Tari Itik di Bawah Langit Banjarbaru

Ketika Langkah dan Sayap Menyatu dalam Doa Tanah Banua

Essay : Nurul Jannah*)

Langkah Pertama di Gerbang Cahaya

Tiga minggu berturut-turut aku menginjakkan kaki di Bandara Syamsudin Noor, Banjarbaru. Tiap kedatangan selalu menghadirkan nuansa berbeda, aroma tanah yang baru tersentuh hujan, angin lembut yang menyapa dari arah rawa, dan senyum hangat yang menyambut tanpa pamrih.

Namun siang itu, sesuatu yang lebih dari keindahan menyentuh pandanganku. Di tengah ruang kedatangan yang berkilau putih, tiga perempuan muda menari dengan anggun.

Busana mereka berkilat dalam balutan kuning keemasan dan hijau zamrud, hiasan kepala berbentuk paruh itik berayun lembut mengikuti irama gamelan Banjar yang berpadu dengan detak langkah manusia.

Gerak tangan mereka bagai ombak kecil di sawah selepas hujan, gemulai, jujur, dan penuh makna. Setiap lengkungan tubuhnya seperti menyampaikan doa kepada bumi, seolah berkata, “Kami masih menari, menjaga warisan agar tak tergerus oleh waktu.”

“Selamat datang di Banua, Bu,” ucap salah satu panitia dari Dinas Pariwisata. “Itu Tari Itik, kebanggaan Hulu Sungai Utara.” paparnya kemudian, dengan penuh rasa bangga.

Aku tersenyum. Tapi di hati, ada sesuatu yang mengalir, semacam rasa haru yang tak bisa dijelaskan oleh logika, hanya bisa dirasakan oleh jiwa.

Jejak Asal yang Penuh Makna

Tari Itik berasal dari Kabupaten Hulu Sungai Utara, tanah yang dilingkari rawa dan dialiri sungai-sungai kecil yang menyejukkan pandang. Tarian ini lahir dari tangan kreatif Gusti Jamhar pada tahun 1992, terinspirasi oleh kehidupan itik yang menjadi sahabat petani di Banua.

Dalam kesederhanaannya, ia menemukan filosofi besar: itik adalah lambang kerja keras, kebersamaan, dan kesetiaan pada alam. Ia bergerak beriringan, hidup dari air, dan tak pernah berhenti mencari kehidupan, begitulah manusia Banua menjalani hari-harinya: tekun, ikhlas, dan selalu pulang kepada tanah yang melahirkannya.

“Kami menarikan ini untuk mengenang leluhur kami, Bu,” ujar salah satu penari muda dengan mata berbinar.

“Tari Itik bukan hanya pertunjukan, ia adalah cara kami menjaga ingatan yang hampir terlupa.”
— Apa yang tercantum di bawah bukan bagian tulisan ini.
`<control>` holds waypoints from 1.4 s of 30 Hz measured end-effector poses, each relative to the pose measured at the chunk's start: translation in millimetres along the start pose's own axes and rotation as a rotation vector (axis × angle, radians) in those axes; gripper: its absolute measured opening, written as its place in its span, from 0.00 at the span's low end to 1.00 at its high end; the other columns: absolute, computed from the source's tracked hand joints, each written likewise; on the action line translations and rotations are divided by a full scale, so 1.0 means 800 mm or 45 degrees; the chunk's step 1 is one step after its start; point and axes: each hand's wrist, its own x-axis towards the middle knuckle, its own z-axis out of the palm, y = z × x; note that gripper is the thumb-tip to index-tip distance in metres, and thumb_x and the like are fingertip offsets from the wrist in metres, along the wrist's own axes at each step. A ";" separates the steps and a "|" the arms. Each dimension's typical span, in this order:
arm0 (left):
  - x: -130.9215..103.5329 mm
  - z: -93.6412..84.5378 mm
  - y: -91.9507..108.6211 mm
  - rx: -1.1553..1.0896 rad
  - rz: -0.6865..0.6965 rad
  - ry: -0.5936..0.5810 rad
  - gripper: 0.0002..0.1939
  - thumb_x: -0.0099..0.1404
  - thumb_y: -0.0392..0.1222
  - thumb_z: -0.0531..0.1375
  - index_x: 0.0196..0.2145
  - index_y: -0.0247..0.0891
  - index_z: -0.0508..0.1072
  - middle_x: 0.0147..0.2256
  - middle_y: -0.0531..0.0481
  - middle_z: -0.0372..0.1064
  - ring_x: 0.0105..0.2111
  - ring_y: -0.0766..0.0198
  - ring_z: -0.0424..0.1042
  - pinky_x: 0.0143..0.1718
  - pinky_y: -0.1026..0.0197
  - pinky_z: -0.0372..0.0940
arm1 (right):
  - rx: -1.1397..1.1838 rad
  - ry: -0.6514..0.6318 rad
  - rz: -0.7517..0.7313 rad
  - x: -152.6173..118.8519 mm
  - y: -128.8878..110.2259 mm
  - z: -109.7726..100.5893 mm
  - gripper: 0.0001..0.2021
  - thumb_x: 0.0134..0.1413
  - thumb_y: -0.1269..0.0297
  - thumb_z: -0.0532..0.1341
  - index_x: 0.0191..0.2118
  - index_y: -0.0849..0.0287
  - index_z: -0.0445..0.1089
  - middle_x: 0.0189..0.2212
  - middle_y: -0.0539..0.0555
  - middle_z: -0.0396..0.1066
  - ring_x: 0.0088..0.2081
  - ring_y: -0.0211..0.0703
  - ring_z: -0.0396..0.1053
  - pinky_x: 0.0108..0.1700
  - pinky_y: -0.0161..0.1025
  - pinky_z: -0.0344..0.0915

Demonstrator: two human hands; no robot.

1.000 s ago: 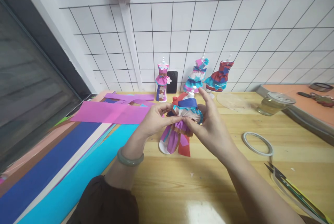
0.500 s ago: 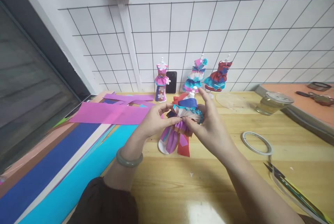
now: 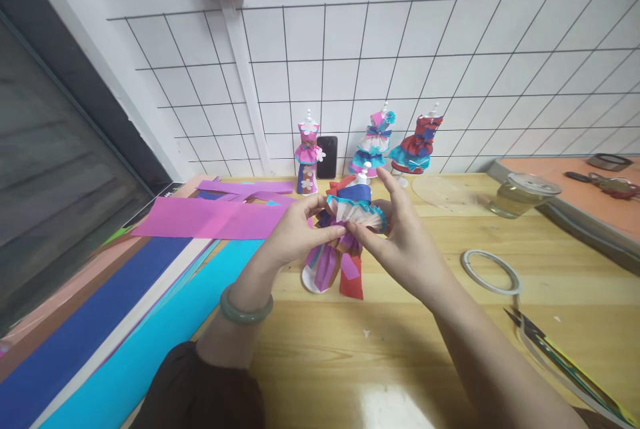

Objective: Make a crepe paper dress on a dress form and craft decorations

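Observation:
Between my hands a small dress-form mannequin (image 3: 364, 177) stands on a round white base, wearing a paper dress (image 3: 357, 210) with a blue band, a white ruffle edged in turquoise, and purple and red strips below. My left hand (image 3: 295, 229) pinches the ruffled skirt at its left side, thumb reaching to the front. On the other side, my right hand (image 3: 400, 239) grips the skirt with its thumb in front, the index finger raised beside the mannequin's neck. Both thumbtips nearly meet on the purple layer. The fingers behind the dress are hidden.
Three dressed mannequins (image 3: 309, 155) and a phone (image 3: 327, 157) stand by the gridded wall. Coloured paper sheets (image 3: 200, 219) cover the left. To the right lie a tape roll (image 3: 493, 272), scissors (image 3: 555, 349), a lidded cup (image 3: 525, 195) and an orange board (image 3: 590, 182).
The white ruffle shows a little more spread out and the dress has shifted slightly. Both hands keep their hold in almost the same place.

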 end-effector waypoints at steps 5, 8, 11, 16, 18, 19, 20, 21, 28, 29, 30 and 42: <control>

Aku menatapnya lama, dan dalam diam aku tahu, inilah yang disebut cinta kepada akar budaya, cinta yang tak butuh kata-kata besar, cukup diwujudkan dalam gerak yang jujur dan hati yang bergetar.

Warna yang Menyala dari Dalam

Busana para penari seolah berbicara tanpa suara. Kuning keemasan yang mereka kenakan memantulkan cahaya senja, lambang harapan dan keteguhan hati. Hijau zamrud di dada dan lengan melukiskan kesuburan tanah Banua, sementara mahkota berbentuk kepala itik menjadi pernyataan cinta kepada alam yang menjaga.

Setiap warna adalah bahasa rahasia: doa untuk kesejahteraan, lambang dari kehidupan yang seimbang.

Dan ketika tangan-tangan itu mengepak lembut, seperti sayap itik yang mengusir embun di pagi hari, aku bisa merasakan keheningan yang berisi, hening yang berbicara tentang kesetiaan kepada bumi, kepada akar, kepada sejarah.

“Kami berlatih setiap minggu, Bu,” kata sang penata tari. “Agar setiap gerak bukan hanya indah, tapi juga punya ruh.”

Ruh, iya, itulah kata yang paling tepat. Tarian ini bukan hanya tentang tubuh yang bergerak, tapi tentang jiwa yang berdialog dengan waktu.

Mengapa Tari Ini Jadi Ikon Kalimantan Selatan

Dinas Kepemudaan, Olahraga, dan Pariwisata Kabupaten Hulu Sungai Utara menjadikan Tari Itik sebagai ikon budaya Kalimantan Selatan. Bukan semata karena keindahannya, tetapi karena pesannya yang dalam, bahwa masyarakat Banjar hidup dari alam, dengan alam, dan untuk alam.

Di bawah inisiatif Wonderful Indonesia, Tari Itik kini tampil di berbagai ajang nasional dan internasional. Dan siang itu, aku menyaksikan sendiri bagaimana keanggunannya mengubah ruang bandara menjadi panggung jiwa, panggung di mana budaya tidak dipertontonkan, tapi dihayati.

“Kami ingin setiap tamu yang datang ke Banua tahu,” kata seorang petugas pariwisata, “bahwa tanah ini bukan hanya kaya sumber daya, tapi juga kaya rasa, kaya nurani.”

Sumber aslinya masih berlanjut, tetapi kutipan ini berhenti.